The Supreme Court last week granted certiorari in a case that asks if a company can sue a union in state court for intentionally destroying its property in the course of a labor dispute or whether the National Labor Relations Act (NLRA) impliedly preempts any such claim.
The case arises from a dispute between Glacier Northwest, Inc., a Washington company that sells and delivers ready-mix concrete, and Teamsters Union Local No. 174, which represents Glacier’s truck drivers. On August 11, 2017, the Teamsters Union called a strike after it was unhappy with its collective bargaining negotiations with Glacier. As alleged in Glacier’s complaint, which must be accepted as true at this point in the litigation, the Teamsters purposefully timed the strike to “intentionally sabotage” Glacier’s business and destroy its property. Specifically, the Teamsters waited until sixteen concrete trucks were fully loaded with concrete, and then walked off the job. This strategy left Glacier scrambling, as the concrete would be destroyed as it hardened, and it could also permanently damage the concrete trucks. Ultimately, after hastily constructing concrete bunkers in which it could dump the concrete, Glacier was able to save the trucks, but the concrete could not be salvaged.

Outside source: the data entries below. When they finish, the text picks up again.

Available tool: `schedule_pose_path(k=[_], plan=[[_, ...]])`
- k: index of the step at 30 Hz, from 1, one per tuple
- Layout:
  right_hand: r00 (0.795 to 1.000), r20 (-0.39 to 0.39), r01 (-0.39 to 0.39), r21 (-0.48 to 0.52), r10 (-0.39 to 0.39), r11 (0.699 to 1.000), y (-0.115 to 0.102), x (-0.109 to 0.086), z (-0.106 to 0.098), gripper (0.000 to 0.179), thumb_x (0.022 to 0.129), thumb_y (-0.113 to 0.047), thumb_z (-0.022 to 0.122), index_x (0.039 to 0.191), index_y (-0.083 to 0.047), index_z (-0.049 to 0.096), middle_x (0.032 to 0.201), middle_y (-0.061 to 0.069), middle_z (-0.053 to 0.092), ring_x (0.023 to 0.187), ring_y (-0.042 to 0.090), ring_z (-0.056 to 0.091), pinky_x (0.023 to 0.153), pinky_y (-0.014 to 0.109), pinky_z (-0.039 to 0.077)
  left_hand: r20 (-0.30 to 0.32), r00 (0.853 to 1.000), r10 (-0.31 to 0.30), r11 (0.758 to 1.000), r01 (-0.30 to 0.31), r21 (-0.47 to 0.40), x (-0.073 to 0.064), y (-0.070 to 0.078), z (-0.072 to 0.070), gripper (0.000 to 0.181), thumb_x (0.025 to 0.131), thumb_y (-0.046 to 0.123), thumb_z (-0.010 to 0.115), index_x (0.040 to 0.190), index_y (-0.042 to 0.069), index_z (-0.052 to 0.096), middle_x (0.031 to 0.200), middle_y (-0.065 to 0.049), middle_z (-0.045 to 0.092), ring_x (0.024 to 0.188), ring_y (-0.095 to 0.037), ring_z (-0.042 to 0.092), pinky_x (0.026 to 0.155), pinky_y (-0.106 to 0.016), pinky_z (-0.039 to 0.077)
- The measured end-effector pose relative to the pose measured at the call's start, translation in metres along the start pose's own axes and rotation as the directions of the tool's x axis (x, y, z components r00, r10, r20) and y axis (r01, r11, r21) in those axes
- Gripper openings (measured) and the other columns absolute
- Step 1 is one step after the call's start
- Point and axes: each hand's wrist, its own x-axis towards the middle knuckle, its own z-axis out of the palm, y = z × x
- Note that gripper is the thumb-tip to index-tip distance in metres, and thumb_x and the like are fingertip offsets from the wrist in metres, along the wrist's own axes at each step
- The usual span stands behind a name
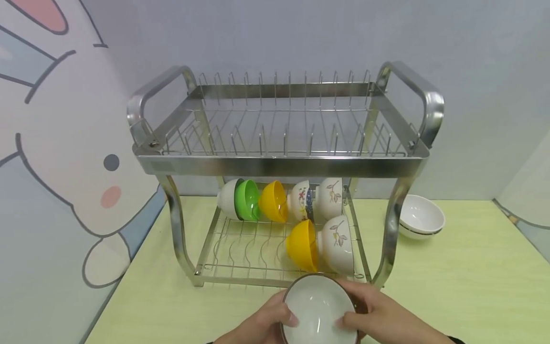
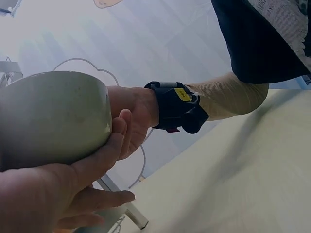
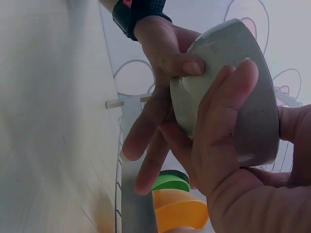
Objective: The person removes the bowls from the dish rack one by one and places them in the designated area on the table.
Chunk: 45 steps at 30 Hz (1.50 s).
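A white bowl (image 1: pixel 318 306) with a thin dark rim is held between both hands at the front, its inside facing up toward the head camera. My left hand (image 1: pixel 272 317) grips its left side, thumb over the rim onto the inner wall. On the right side my right hand (image 1: pixel 378 310) grips it the same way, thumb inside and fingers beneath. The wrist views show the bowl's plain pale outside (image 2: pixel 53 119), with fingers spread under it. Just beyond it, a yellow bowl (image 1: pixel 302 246) and a white floral bowl (image 1: pixel 337 244) stand on edge in the rack's lower tier.
A two-tier metal dish rack (image 1: pixel 281 166) stands on the pale green table (image 1: pixel 477 286). The lower tier's back row holds several bowls, among them a green bowl (image 1: pixel 248 200) and a yellow bowl (image 1: pixel 273 201). White stacked bowls (image 1: pixel 421 217) sit right of the rack.
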Motion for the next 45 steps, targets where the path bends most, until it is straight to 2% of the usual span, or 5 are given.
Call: schedule_pose_path(k=[11, 18, 29, 36, 45], plan=[[0.991, 0.03, 0.127, 0.039, -0.128, 0.991, 0.015, -0.002, 0.0, 0.045, 0.081, 0.009, 0.052, 0.125, 0.001, 0.053, 0.107, 0.018, 0.064, 0.085, 0.026, 0.06, 0.071, 0.028, 0.055, -0.041, 0.992, -0.117, 0.992, 0.114, -0.063, -0.001, -0.02, -0.007, 0.066, 0.078, 0.021, 0.043, 0.138, 0.012, 0.019, 0.12, -0.014, 0.046, 0.101, -0.026, 0.053, 0.088, -0.04, 0.046], [0.991, -0.034, 0.127, -0.014, -0.127, 0.992, 0.007, -0.007, -0.001, 0.037, 0.08, 0.007, 0.053, 0.115, -0.001, 0.057, 0.092, 0.014, 0.066, 0.074, 0.02, 0.06, 0.055, 0.023, 0.054, 0.056, 0.998, -0.031, 0.997, 0.035, -0.075, 0.008, -0.01, -0.001, 0.059, 0.083, 0.024, 0.044, 0.138, 0.012, 0.024, 0.125, -0.011, 0.045, 0.106, -0.029, 0.051, 0.09, -0.043, 0.045], [0.995, -0.061, 0.084, 0.094, -0.079, 0.992, -0.018, -0.028, -0.018, 0.043, 0.085, 0.01, 0.048, 0.127, 0.002, 0.05, 0.104, 0.027, 0.061, 0.079, 0.036, 0.061, 0.055, 0.031, 0.057, 0.207, 0.968, 0.139, 0.988, -0.122, -0.094, 0.015, 0.016, -0.006, 0.056, 0.099, 0.039, 0.031, 0.147, 0.014, 0.021, 0.146, -0.016, 0.03, 0.124, -0.035, 0.036, 0.095, -0.054, 0.037], [0.983, -0.033, 0.186, 0.158, -0.183, 0.97, -0.025, -0.053, -0.042, 0.047, 0.087, 0.017, 0.039, 0.131, 0.001, 0.045, 0.104, 0.029, 0.06, 0.07, 0.036, 0.063, 0.051, 0.03, 0.058, 0.054, 0.964, 0.259, 0.964, -0.254, -0.08, 0.019, 0.041, -0.022, 0.051, 0.097, 0.024, 0.041, 0.144, 0.005, 0.031, 0.14, -0.025, 0.036, 0.125, -0.047, 0.031, 0.097, -0.052, 0.039], [0.952, -0.049, 0.307, 0.196, -0.303, 0.931, -0.029, -0.087, -0.075, 0.054, 0.088, 0.021, 0.026, 0.131, -0.004, 0.047, 0.104, 0.017, 0.064, 0.067, 0.035, 0.064, 0.039, 0.036, 0.052, -0.246, 0.89, 0.384, 0.923, -0.373, 0.09, 0.041, 0.051, -0.038, 0.028, 0.093, 0.012, 0.056, 0.118, -0.001, 0.055, 0.126, -0.022, 0.048, 0.109, -0.038, 0.05, 0.089, -0.037, 0.047]])
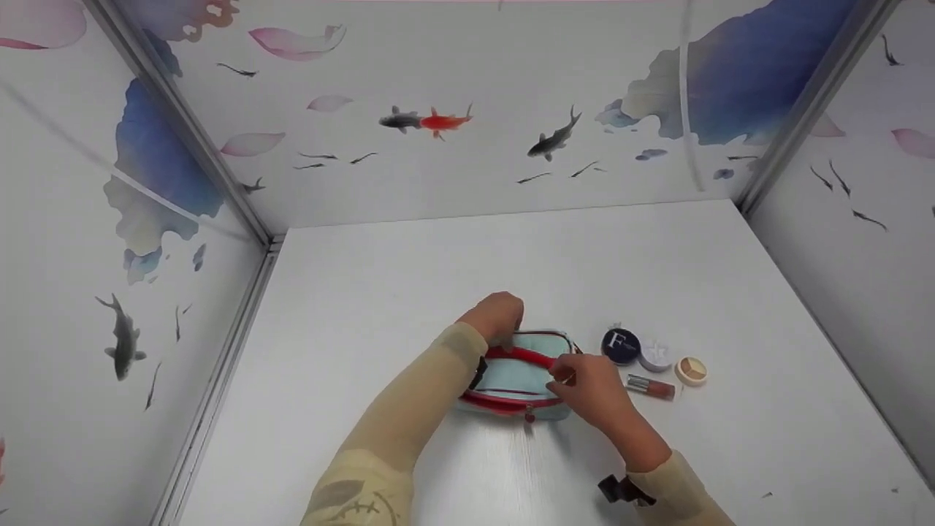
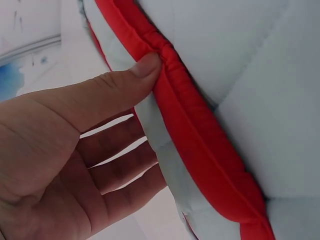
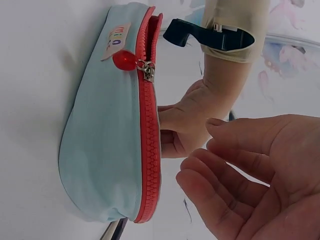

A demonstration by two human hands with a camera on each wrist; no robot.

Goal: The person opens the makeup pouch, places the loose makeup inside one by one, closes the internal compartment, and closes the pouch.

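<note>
"On the table (image 1: 394, 285), in the head view, where does the pouch (image 1: 511, 381) sit?"

"Between the two hands. The left hand (image 1: 495, 318) is at its far left side, the right hand (image 1: 595, 387) by its right end. Just to the right lie a dark case (image 1: 621, 346), a white case (image 1: 656, 356), a lipstick (image 1: 650, 387) and a palette (image 1: 691, 371)."

"And the left wrist view?"

"The left thumb presses on a red band (image 2: 187, 137) while the other fingers go behind the pale cloth, so that hand pinches the pouch."

"The right wrist view?"

"The right fingers bend loosely, with nothing visible between them and the thumb, and look apart from the pouch. The slider (image 3: 148, 71), with its red bead (image 3: 124, 60), is towards the upper end of the zip (image 3: 149, 170). Below it the teeth look meshed; above it the edges part."

"So what's done, what's left?"

"I'd judge the zip to be partway: one stretch joined, another undone. Which way it is being run, I can't tell. The four cosmetics are outside the pouch; whether it holds anything, I can't see."
</note>
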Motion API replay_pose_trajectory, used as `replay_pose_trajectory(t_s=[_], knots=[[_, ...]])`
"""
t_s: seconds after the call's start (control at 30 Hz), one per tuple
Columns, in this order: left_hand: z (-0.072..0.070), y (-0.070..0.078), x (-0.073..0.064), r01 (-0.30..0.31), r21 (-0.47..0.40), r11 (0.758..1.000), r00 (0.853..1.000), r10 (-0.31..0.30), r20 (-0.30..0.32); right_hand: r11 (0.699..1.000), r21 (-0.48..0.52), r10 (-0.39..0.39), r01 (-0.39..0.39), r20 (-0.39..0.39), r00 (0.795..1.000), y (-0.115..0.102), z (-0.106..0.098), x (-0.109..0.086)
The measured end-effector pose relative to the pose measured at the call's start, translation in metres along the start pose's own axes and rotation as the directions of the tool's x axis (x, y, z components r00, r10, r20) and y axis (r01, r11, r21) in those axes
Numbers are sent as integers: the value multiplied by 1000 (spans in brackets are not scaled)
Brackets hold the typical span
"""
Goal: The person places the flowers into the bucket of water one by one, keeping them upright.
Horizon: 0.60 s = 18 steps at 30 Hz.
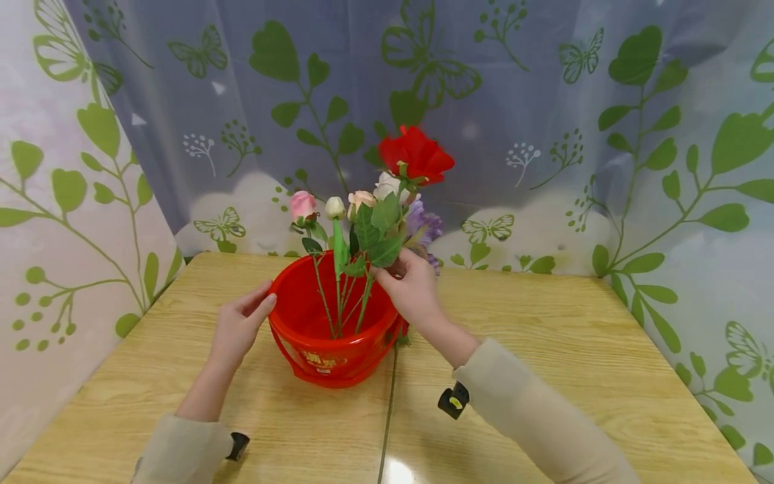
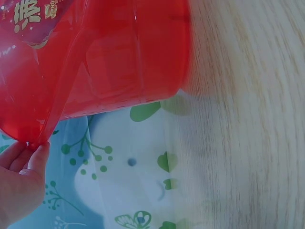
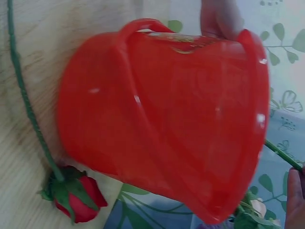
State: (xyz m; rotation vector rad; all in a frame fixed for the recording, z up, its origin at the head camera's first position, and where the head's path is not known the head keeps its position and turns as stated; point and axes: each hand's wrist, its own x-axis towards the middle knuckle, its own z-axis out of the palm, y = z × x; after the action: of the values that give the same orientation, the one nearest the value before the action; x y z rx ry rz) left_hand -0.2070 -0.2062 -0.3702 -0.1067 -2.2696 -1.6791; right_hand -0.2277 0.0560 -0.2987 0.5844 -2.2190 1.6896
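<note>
A red plastic bucket (image 1: 314, 359) stands upright with several artificial flowers inside, their stems leaning against the far side. My left hand (image 1: 238, 329) pinches its rim at the left, where the handle joins in the left wrist view. Over the right rim, my right hand (image 1: 412, 286) pinches a green stem (image 3: 284, 153) below broad leaves (image 1: 382, 228) and a big red flower (image 1: 417, 156). Beside it rise a pink rose (image 1: 303, 206), a whitish bud (image 1: 335, 208), a peach rose (image 1: 361, 202), a white rose (image 1: 387, 185) and purple blooms (image 1: 423, 225).
A red rose (image 3: 82, 198) on a long green stem lies on the wooden table (image 1: 514, 376) at the bucket's right, mostly hidden in the head view. A seam (image 1: 390, 403) runs down the tabletop. Leaf-and-butterfly printed curtains (image 1: 514, 121) close off the back and sides.
</note>
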Motion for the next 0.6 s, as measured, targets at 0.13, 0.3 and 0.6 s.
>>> replay_pose_trajectory(t_s=[0.13,0.3,0.6], knots=[[0,0,0,0,-4,1000,1000,0,3,995,-93,-21,24,25,999,6,5,-3],[0,0,1,-4,-4,1000,1000,4,2,988,-150,-27,38,69,997,10,10,-8],[0,1,0,1,11,1000,1000,-1,-2,960,-279,26,11,129,991,15,16,-13]])
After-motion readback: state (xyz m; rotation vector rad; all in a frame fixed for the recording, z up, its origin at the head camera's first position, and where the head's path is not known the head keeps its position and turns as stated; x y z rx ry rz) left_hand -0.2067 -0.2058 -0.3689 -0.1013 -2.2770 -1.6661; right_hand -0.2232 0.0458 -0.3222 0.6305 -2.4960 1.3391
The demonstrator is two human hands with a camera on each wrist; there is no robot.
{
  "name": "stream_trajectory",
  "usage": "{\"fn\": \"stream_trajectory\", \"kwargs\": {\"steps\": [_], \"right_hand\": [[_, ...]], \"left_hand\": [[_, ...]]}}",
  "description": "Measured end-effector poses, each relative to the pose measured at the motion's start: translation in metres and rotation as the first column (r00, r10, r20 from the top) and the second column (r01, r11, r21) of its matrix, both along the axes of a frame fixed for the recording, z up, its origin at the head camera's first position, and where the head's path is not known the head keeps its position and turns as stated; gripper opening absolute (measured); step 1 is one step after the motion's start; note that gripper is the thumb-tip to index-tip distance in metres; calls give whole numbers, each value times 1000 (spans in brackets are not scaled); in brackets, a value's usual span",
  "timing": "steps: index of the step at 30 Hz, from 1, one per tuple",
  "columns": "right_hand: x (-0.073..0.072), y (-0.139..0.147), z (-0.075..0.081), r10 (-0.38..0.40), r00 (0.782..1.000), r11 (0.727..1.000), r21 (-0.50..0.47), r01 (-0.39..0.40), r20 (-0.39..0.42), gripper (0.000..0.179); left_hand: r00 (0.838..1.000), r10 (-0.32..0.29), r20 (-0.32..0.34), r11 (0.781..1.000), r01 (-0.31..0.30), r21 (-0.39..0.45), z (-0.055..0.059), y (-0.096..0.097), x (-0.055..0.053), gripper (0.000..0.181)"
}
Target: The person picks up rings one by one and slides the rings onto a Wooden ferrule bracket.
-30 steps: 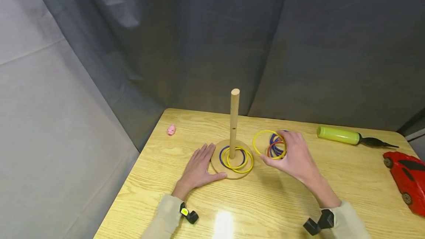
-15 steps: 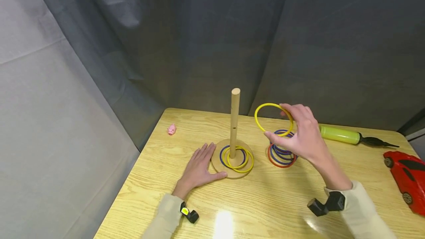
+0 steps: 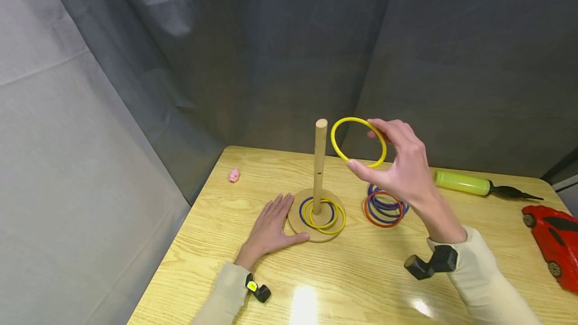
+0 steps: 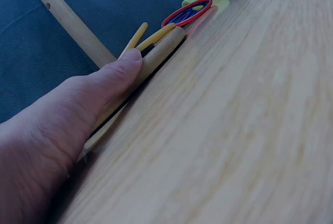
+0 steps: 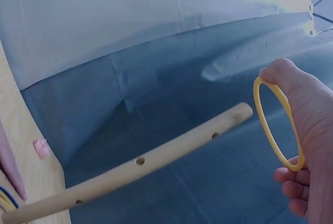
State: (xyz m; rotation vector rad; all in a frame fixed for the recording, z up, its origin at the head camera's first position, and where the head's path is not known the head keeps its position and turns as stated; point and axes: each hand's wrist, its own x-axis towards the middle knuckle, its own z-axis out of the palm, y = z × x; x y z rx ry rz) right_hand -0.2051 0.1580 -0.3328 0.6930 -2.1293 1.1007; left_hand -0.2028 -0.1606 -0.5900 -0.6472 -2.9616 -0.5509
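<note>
A yellow ring (image 3: pixel 334 139) hangs in the air, pinched between thumb and fingers of my right hand (image 3: pixel 404 164). It is just right of the top of an upright wooden peg (image 3: pixel 319 164); in the right wrist view the ring (image 5: pixel 265 122) stands apart from the peg's end (image 5: pixel 242 112). My left hand (image 3: pixel 271 229) lies with spread, straight fingers at the left edge of the round wooden base (image 3: pixel 295 222). In the left wrist view its thumb (image 4: pixel 122 70) rests on the base's rim. Around the peg's foot lie a blue ring (image 3: pixel 301 209) and two yellow rings (image 3: pixel 344 219).
Right of the base lies a pile of blue rings with a red ring (image 3: pixel 367 214). A small pink pig (image 3: pixel 234 175) sits at the back left. A green pump (image 3: pixel 460 183) and a red toy car (image 3: pixel 553 245) lie to the right. Dark cloth (image 3: pixel 271 64) hangs behind the table.
My right hand has lifted the yellow ring off the pile, then carried it up and left toward the peg's top. My left hand has stayed at the base.
</note>
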Motion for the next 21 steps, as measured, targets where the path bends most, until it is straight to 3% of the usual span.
{"fn": "stream_trajectory", "kwargs": {"steps": [7,21], "right_hand": [[-1,-16,12,27,999,999,-30,-27,-19,76],[-17,-35,23,51,999,997,59,-49,-20,76]], "left_hand": [[1000,2,2,1000,-2,11,-1,0,-1,120],[1000,14,9,999,-14,30,1,1,1,119]]}}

Glacier sued the Teamsters in Washington state court for intentional property destruction, but the Washington Supreme Court held that because the Teamsters’ conduct was “arguably” protected by the NLRA, Glacier’s state-law claims were preempted under San Diego Bldg. Trades Council, Millmen’s Union, Loc. 2020 v. Garmon, 359 U.S. 236, 246 (1959). Although Garmon explicitly stated that it was not extending NLRA preemption to situations “where the regulated conduct touched interests so deeply rooted in local feeling and responsibility that, in the absence of compelling congressional direction, we could not infer that Congress had deprived the States of the power to act,” id. at 244, the Washington Supreme Court nevertheless held that this Garmon exception applies only to “violent or outrageous conduct” and does not include the intentional destruction of property.
As Glacier’s petition for a writ of certiorari explains, the Washington Supreme Court’s decision is at odds with precedent from the Supreme Court, federal courts of appeals, and other state supreme courts. The decision also incentivizes unions to conduct strikes in a manner that inflicts maximum property damage on the employer, such as walking off the job while expensive equipment is running and will break down without supervision. It therefore seems like a safe bet that the Washington Supreme Court’s decision will be reversed. But will the Court simply clarify that intentional property destruction falls within the “local feeling” exception to Garmon, or will it take this opportunity to narrow Garmon preemption more generally?
Keep an eye out for how this case is covered in the media. In light of the makeup of the current Supreme Court and the media’s liberal bias, I would be shocked if Glacier’s ultimate victory were covered in an even-handed manner. Indeed, shortly after the Supreme Court granted certiorari, the Huffington Post was already decrying how this case “could weaken unions’ ability to strike.” While Glacier’s victory at the Supreme Court seems fairly assured given the precedent in its favor, an even safer bet is that we’ll see more histrionics if and when the Supreme Court issues a decision in Glacier’s favor.